## DIRECTIONS
The answer is to be an exact copy of the lines below running from the line with "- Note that" down to the line with "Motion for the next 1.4", both ends included, and nothing more.

## Source records
□ □ □ □ □ □ □

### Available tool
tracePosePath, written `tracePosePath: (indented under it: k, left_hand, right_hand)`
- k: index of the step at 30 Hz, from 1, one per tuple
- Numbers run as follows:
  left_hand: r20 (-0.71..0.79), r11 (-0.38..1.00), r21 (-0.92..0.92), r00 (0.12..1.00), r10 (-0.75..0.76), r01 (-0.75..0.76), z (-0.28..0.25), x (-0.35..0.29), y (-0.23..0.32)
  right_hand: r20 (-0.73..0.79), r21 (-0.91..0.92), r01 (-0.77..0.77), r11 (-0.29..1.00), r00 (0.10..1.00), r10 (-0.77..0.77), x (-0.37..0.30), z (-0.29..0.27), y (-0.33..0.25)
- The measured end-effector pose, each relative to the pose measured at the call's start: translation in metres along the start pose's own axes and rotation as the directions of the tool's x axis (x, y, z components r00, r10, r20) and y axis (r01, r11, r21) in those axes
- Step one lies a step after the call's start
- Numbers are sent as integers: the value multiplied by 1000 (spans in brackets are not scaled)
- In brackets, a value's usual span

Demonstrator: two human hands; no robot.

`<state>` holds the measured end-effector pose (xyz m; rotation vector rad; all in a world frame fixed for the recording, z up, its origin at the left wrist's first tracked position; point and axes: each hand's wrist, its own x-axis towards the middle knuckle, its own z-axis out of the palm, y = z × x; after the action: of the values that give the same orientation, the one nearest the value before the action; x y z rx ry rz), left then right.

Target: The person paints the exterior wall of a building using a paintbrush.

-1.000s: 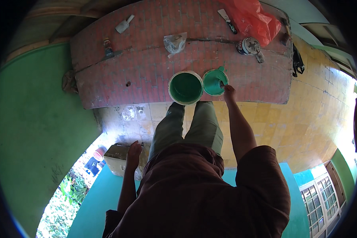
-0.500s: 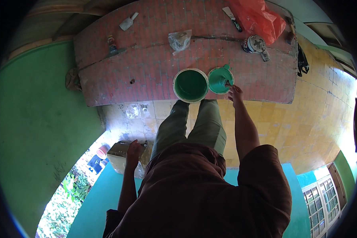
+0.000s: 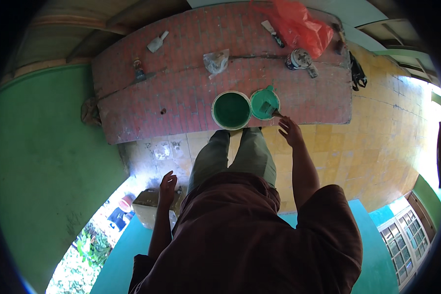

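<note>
Green-coated containers [image 3: 232, 127], two; one brush [image 3: 269, 109] in the smaller; two hands [image 3: 291, 132]

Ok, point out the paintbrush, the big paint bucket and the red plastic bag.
Paintbrush [image 3: 267, 108]: head view, on its bristle end.
Big paint bucket [image 3: 213, 111]: head view, on its left rim.
Red plastic bag [image 3: 303, 30]: head view, on its crumpled middle.

2 hands: L hand [image 3: 168, 182], R hand [image 3: 292, 133]. 1 paint bkt [image 3: 213, 113], 1 smaller grn container [image 3: 258, 99], min. 1 brush [image 3: 267, 108] (others too small to tell), 1 tin [image 3: 290, 62]. 3 plastic bags: red bag [image 3: 301, 29], clr bag [image 3: 218, 61], blk bag [image 3: 357, 74].
</note>
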<state>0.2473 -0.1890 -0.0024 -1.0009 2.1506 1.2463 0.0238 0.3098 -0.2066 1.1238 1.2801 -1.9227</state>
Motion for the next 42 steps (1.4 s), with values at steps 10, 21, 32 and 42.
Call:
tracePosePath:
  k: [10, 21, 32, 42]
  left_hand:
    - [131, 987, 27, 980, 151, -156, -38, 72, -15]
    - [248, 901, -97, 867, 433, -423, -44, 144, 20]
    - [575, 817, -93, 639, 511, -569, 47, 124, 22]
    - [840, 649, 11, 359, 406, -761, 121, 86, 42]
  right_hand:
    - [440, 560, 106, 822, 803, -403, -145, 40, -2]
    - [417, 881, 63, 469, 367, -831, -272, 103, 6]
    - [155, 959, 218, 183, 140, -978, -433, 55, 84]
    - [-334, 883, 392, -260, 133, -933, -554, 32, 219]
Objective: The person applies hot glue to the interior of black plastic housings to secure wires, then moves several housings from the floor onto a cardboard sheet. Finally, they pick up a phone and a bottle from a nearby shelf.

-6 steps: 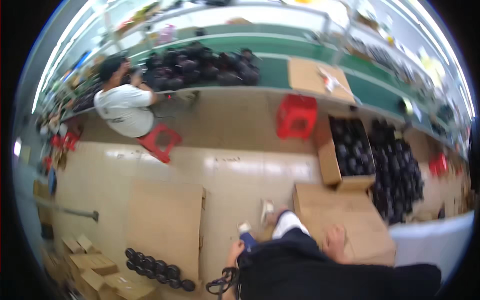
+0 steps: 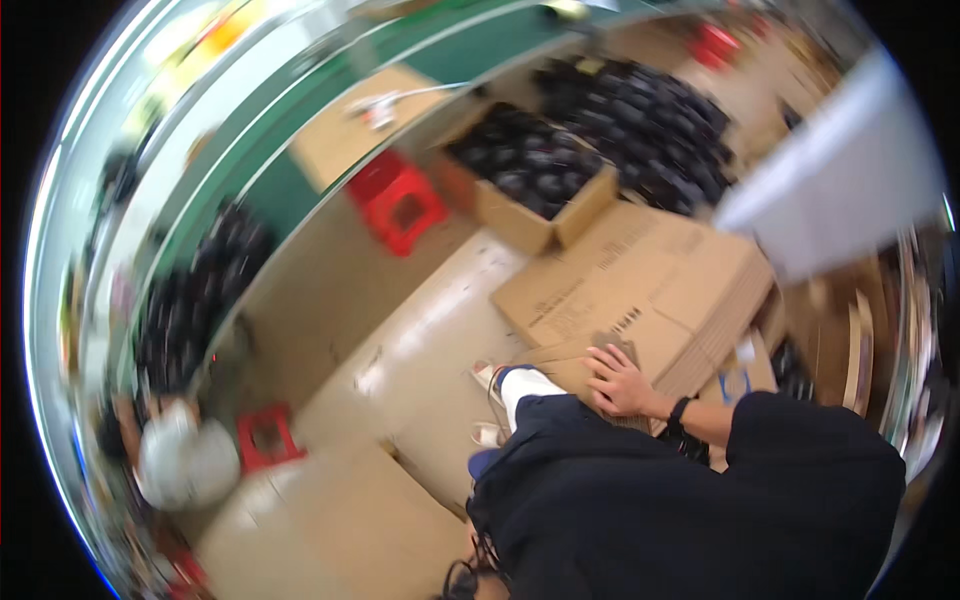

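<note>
My right hand (image 2: 618, 382) rests on the near edge of a stack of flattened cardboard boxes (image 2: 660, 270), its fingers stretched out and spread over the top sheet. A dark band circles that wrist. Only a sliver of my left hand (image 2: 472, 538) shows past my dark shirt at the lower edge, so its fingers are hidden. Dark looped cords (image 2: 462, 578) hang close to it. Beyond the stack, an open carton (image 2: 515, 222) holds many black rounded parts (image 2: 540, 165).
A heap of black parts (image 2: 650, 130) lies behind the carton. Red stools (image 2: 400, 205) stand by the green workbench (image 2: 275, 190). A person in a white shirt (image 2: 188, 455) sits at the left. A cardboard sheet (image 2: 350, 520) covers floor near me; a white panel (image 2: 830, 170) stands at right.
My view has swung to the right, so the box stack and carton now sit nearer the middle. My right hand now lies on the stack's edge with its forearm in view.
</note>
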`<state>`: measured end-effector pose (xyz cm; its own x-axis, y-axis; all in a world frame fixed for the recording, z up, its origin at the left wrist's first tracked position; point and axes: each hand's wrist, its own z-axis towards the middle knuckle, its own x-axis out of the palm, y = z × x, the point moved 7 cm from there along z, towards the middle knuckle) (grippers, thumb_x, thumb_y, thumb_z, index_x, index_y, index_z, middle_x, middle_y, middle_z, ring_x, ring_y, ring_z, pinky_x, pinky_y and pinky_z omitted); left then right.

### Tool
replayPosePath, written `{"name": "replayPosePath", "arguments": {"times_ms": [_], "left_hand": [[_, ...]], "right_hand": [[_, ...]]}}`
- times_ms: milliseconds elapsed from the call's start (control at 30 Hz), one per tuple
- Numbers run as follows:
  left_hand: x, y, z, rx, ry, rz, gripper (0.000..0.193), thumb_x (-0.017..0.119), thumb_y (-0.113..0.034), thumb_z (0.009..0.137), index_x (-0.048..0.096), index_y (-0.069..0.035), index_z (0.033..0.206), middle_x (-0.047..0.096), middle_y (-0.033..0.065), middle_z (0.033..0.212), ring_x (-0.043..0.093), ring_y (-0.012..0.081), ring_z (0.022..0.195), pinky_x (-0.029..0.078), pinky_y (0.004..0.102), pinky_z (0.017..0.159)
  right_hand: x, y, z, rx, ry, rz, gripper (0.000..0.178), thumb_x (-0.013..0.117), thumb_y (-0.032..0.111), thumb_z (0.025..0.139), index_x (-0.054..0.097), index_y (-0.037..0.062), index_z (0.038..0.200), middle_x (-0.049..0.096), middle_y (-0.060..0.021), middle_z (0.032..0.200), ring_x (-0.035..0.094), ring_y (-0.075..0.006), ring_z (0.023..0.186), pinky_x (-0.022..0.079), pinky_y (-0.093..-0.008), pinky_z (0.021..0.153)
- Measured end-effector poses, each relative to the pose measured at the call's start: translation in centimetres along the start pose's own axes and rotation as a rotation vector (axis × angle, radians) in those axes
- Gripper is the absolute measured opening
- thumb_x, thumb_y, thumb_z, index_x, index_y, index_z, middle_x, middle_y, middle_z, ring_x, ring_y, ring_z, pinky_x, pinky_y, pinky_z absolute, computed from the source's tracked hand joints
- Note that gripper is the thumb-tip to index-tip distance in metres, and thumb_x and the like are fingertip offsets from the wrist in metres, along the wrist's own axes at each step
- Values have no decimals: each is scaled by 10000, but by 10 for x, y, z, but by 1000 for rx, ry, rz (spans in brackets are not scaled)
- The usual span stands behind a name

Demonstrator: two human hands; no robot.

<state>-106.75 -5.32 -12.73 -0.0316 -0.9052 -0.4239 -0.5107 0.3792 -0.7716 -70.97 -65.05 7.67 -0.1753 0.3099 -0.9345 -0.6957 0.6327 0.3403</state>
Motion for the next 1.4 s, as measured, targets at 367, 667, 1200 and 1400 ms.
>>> {"name": "replayPosePath", "arguments": {"times_ms": [367,667,1200,1400], "left_hand": [[-63,-37,52,-278,231,-236,161,541,-159,902,586,-17,842,613,55,719,597,170,640,508,335,568],[69,-211,71,-79,-100,-168,266,548,-155,935,595,-27,1163,679,78,912,650,161,842,522,287,734],[335,3,-168,-306,-655,-269,258,550,-227,867,663,4,861,660,156,707,634,295,641,498,427,625],[289,-72,-13,-227,-477,-109,253,568,-198,850,677,21,914,690,180,824,660,292,765,504,397,731]], "right_hand": [[-6,-4,-2,-24,-31,116,218,586,207,805,637,63,960,519,-124,1336,390,-287,1345,266,-511,1130],[5,16,-7,-24,-27,6,227,598,169,723,660,73,918,531,-130,1320,389,-341,1334,256,-535,1120],[69,44,-11,58,-145,-239,200,701,147,596,651,50,764,467,-227,1313,170,-561,1375,245,-638,1108],[54,39,-24,135,-141,-157,133,676,66,610,641,48,737,561,-151,1142,199,-498,1395,258,-604,1117]]}}
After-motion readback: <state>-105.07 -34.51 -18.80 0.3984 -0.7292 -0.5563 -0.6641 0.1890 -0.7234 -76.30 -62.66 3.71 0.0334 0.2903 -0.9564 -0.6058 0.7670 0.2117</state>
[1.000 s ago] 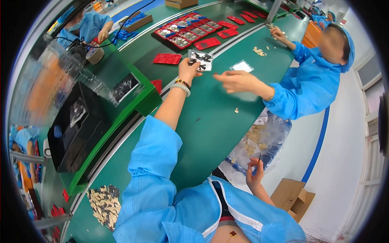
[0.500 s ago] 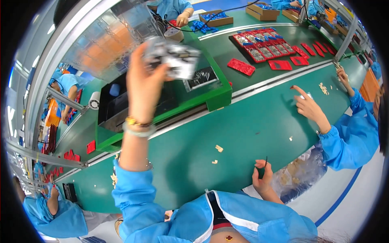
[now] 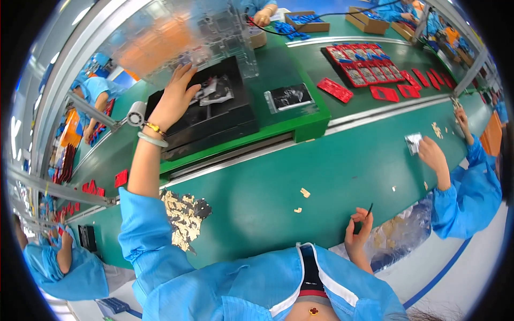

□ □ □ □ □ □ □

## FINISHED EXERCISE
- Note that gripper is the thumb-tip to index-tip distance in metres, and thumb_x and the like are fingertip offsets from the wrist in metres, along the wrist's own axes at each step
- Values have no decimals: each is scaled by 10000, but by 10 for x, y, z, but by 1000 for rx, ry, rz (spans in brackets are not scaled)
- The usual span stands behind a name

Demonstrator: two human hands; no robot.

<state>-106.75 -5.32 -12.73 -0.0316 -0.9052 -0.4239 -0.5107 0.3792 -0.7716 -70.97 -65.05 7.67 -0.1753 0.3099 -0.9345 -0.6957 0.6327 0.3403</state>
Motion for the next 1.4 s, as measured, targets at 367, 667, 1200 and 1400 ms.

The exercise requires no further work.